Switching tasks involve high perceptual loads. Perceptual load elicits greater mobilization of attentional resources and calls for a higher level of concentrated resources for information processing and response planning and initiation. 51 In the present study, the lower MCH/MCV groups exhibited overall larger ERP amplitudes than the higher MCH/MCV groups. Increased brain activity was correlated with poorer switching performance, possibly reflecting compensatory processes recruited in those with lower MCH/MCV. 55 A possible interpretation of these results is that lower levels of MCH and MCV, which may reflect low brain iron, are associated with the recruitment of additional brain resources when dealing with a rather difficult cognitive challenge, such as a switching task. Our findings may indicate lower efficiency of neural activation associated with poorer cognitive performance among individuals with lower MCH/MCV. Interestingly, the present findings are generally in line with our previous study conducted on β‐thalassemia major patients. 32 β‐TM is characterized by chronic severe hemolytic anemia without ID. β‐TM is also characterized by microcytosis (low MCV). We found that HB levels were negatively correlated with error rates and RTs, and that β‐TM patients had higher error rates compared to healthy controls. Electrophysiological results indicated significant alterations in amplitudes of the ERP components in β‐TM patients relative to controls such that the continuous ERP waveform (from the early to later components) was more positive at posterior‐parietal region for the β‐TM group compared with healthy controls.
Interpretation of the present findings should be taken with caution. At this point, the underlying mechanisms of the observed cognitive and neural associations with HB and iron‐reflecting RBC indices (with an emphasis on MCH and MCV) are not clear enough. Additional studies are needed to replicate, confirm, extend, and explain these results. Importantly, this study was conducted on a general asymptomatic population of young adults. Comparisons in this study were not made between extreme groups of anemia, ID, or IDA sufferers versus healthy controls. For example, mean MCV for the low group was 83.98 fl and for the high group, it was 93.18 fl; both fall within the normal range of MCV. The same is true for MCH where the low group had a normal mean of 28.13 pg and the high group had a normal mean of 30.23 pg. Given the fact that significant and consistent cognitive and neural findings have emerged despite the relatively small overall sample variance, and the relatively small between‐groups blood indices differences, it is possible that even more salient effects would be found should more distinct/extreme groups be compared. It is also possible that comparison between more extreme groups will yield significant findings for additional indices (e.g., significant ERP results not only for MCH and MCV but also for HB, RDW, and ferritin). The measure of HB (g/dl) did not correlate with any of the cognitive or ERP variables studied here. It is suggested that in a normal, nonanemic population, MCH and MCV may provide more sensitive indicators for subclinical ID. This is in line with a recent study conducted on a large nonanemic sample, 56 which found significant differences in MCH and MCV between subclinical iron deficiency (SID) and non‐SID groups. The authors noted that MCH was the best discriminator of SID in both males and females.

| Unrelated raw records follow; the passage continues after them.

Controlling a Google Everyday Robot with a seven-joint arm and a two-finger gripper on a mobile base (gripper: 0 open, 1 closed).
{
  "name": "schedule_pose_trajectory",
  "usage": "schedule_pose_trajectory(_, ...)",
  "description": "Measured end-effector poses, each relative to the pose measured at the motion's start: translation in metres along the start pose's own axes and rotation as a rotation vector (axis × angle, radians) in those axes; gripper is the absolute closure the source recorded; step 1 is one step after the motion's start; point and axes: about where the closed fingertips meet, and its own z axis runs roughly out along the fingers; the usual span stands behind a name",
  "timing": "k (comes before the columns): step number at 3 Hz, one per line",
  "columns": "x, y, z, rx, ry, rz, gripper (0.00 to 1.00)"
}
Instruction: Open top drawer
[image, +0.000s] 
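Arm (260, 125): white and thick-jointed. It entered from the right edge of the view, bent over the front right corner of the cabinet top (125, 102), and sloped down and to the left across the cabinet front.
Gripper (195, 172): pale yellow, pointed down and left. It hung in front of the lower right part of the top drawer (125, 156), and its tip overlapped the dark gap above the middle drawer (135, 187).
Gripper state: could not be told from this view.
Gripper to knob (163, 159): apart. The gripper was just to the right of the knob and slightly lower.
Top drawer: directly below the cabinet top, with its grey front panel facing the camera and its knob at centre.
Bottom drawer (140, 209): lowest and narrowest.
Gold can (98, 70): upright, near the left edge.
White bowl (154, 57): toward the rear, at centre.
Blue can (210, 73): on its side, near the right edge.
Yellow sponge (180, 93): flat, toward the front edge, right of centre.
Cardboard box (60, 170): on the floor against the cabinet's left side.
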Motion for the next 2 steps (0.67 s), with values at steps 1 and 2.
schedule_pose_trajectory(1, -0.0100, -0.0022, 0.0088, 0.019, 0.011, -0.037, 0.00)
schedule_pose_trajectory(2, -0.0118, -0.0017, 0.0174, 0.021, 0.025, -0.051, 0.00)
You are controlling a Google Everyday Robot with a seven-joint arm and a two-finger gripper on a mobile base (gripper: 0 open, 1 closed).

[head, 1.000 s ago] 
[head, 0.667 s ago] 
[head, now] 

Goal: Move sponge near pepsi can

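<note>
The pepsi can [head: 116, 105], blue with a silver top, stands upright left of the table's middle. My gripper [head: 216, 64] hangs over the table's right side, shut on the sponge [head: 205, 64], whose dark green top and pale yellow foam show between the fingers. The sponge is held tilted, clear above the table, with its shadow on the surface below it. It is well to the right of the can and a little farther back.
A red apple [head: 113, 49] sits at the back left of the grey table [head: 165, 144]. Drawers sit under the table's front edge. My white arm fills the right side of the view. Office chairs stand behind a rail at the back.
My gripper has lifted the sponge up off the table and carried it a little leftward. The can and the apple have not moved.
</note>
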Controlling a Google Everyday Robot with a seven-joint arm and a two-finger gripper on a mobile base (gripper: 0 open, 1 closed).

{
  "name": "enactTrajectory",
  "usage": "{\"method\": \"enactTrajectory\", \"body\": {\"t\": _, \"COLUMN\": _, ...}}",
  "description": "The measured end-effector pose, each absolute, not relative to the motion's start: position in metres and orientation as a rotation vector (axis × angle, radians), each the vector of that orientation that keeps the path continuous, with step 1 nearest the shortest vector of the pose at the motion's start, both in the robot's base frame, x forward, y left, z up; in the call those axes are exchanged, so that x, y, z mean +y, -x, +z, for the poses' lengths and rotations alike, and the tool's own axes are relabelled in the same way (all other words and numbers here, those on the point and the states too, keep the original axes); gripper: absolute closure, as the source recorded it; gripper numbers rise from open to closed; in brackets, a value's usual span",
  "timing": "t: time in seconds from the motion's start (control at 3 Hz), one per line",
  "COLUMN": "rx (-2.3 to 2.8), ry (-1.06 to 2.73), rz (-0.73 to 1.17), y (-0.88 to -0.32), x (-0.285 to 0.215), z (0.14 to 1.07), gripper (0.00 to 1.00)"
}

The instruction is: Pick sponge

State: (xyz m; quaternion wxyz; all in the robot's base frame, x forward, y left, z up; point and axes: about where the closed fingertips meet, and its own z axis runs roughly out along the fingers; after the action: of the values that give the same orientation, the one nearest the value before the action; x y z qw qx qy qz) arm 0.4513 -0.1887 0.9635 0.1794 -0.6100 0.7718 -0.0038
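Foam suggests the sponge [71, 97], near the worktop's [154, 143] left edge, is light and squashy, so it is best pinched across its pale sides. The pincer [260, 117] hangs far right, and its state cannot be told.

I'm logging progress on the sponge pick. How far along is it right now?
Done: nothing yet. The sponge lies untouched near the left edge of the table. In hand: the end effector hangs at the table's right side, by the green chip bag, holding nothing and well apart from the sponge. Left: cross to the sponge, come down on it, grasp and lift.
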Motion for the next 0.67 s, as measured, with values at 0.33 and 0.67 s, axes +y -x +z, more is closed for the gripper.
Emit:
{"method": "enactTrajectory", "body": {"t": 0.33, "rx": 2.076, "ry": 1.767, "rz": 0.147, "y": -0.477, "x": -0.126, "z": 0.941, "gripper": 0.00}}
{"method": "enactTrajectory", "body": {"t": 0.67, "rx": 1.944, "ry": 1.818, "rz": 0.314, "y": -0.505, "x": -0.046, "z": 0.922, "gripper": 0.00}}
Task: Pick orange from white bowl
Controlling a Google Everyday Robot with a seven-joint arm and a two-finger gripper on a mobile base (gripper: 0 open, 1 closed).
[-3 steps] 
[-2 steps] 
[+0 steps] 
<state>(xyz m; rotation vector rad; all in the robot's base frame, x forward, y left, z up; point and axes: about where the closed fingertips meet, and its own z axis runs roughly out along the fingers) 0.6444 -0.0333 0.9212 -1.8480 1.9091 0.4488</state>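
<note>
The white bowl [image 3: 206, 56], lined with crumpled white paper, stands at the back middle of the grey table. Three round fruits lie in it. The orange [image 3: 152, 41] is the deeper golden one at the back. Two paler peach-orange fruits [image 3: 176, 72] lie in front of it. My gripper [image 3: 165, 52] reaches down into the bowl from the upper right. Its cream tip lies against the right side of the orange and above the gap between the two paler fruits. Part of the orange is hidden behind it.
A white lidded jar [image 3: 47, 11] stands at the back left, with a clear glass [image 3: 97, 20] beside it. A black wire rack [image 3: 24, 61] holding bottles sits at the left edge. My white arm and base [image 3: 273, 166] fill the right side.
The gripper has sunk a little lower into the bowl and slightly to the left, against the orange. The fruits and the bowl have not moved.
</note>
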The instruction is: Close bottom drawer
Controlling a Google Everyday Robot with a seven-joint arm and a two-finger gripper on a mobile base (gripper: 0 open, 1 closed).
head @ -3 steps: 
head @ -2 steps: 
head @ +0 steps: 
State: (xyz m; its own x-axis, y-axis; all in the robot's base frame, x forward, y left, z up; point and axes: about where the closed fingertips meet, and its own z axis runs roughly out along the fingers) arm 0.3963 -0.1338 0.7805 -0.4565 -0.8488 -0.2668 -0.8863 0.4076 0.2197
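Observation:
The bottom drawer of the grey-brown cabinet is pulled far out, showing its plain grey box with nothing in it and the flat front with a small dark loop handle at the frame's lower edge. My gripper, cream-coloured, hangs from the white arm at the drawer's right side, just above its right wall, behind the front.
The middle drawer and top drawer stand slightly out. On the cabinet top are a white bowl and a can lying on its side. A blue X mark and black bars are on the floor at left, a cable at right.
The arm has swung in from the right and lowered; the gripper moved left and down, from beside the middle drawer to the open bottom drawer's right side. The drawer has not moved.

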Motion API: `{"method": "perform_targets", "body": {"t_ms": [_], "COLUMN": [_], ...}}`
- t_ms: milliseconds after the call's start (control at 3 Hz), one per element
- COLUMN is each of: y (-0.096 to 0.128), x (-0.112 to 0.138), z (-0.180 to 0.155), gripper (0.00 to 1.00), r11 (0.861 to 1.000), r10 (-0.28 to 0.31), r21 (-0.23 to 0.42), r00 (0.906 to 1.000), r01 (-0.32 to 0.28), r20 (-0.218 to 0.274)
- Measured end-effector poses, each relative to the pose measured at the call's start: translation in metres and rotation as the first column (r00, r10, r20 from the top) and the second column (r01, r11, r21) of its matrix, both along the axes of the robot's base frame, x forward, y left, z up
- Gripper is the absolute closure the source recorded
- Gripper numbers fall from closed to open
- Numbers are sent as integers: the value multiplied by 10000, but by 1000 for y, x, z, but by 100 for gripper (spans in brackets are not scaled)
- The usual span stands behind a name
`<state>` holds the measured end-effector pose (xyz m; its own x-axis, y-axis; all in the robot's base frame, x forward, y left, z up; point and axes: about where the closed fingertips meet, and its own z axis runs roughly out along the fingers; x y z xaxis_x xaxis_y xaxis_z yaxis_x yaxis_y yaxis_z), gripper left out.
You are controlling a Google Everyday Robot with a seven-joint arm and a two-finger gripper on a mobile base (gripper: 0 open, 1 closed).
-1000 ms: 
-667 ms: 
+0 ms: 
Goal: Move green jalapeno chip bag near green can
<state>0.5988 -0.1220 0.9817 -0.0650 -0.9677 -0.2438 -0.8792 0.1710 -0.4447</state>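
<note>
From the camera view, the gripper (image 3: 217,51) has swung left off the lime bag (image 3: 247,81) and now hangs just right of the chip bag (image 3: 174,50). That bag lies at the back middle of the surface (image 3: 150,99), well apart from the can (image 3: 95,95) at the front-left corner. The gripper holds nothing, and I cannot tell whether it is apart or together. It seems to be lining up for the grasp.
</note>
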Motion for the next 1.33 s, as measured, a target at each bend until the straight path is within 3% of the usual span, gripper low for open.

Looking at the behavioral results of both the digit span test and the switching task raises the possibility that it is the iron status that contributes most to the alterations in neurocognitive function, since, aside from MCH and MCV, results were also found for ferritin, and partly for serum iron, transferrin saturation, and serum transferrin. Microcytic hypochromic anemia (i.e., below normal range of MCV and MCH) secondary to ID is the most common type of anemia and has been linked to cognitive dysfunction. 18 , 57 Currently, there is not enough knowledge on whether the total body iron sources are directly correlated with the iron content of brain neurons. The brain iron metabolism requires very small amounts of iron compared to the iron required for normal erythropoiesis. Then, the results of the present study may suggest that low brain iron, not detected by low serum ferritin, affects cognition. Subsequently, the findings of the present study conducted on a general normative population highlight the utility and sensitivity of the MCH and MCV indices in detecting subtle alterations in the efficacy and quality of neurocognitive function. The question remains whether MCH and MCV reflect brain iron availability, which ultimately affects cognitive function, 58 and the possibility of correcting early ID to maximize cognitive activity. More studies are needed to elucidate the complicated relations between RBC and iron indices and neurocognitive outcomes in adulthood.
AUTHOR CONTRIBUTIONS
Conception and design: S.R., C.L., and A.K. Acquisition of data: S.R. and C.L. Analysis of data: S.R. Interpretation of data: S.R., C.L., and A.K. Drafting of the manuscript: S.R. Revision of intellectual content of the manuscript: S.R., C.L., and A.K. Approval of final version of the manuscript: S.R., C.L., and A.K. Responsibility for the integrity of the data analysis: S.R. and C.L.
COMPETING INTERESTS
The authors declare no competing interests.
PEER REVIEW
The peer review history for this article is available at https://publons.com/publon/10.1111/nyas.14877.
ACKNOWLEDGMENT
This study was funded by the Israeli Ministry for Development of the Negev and the Galilee.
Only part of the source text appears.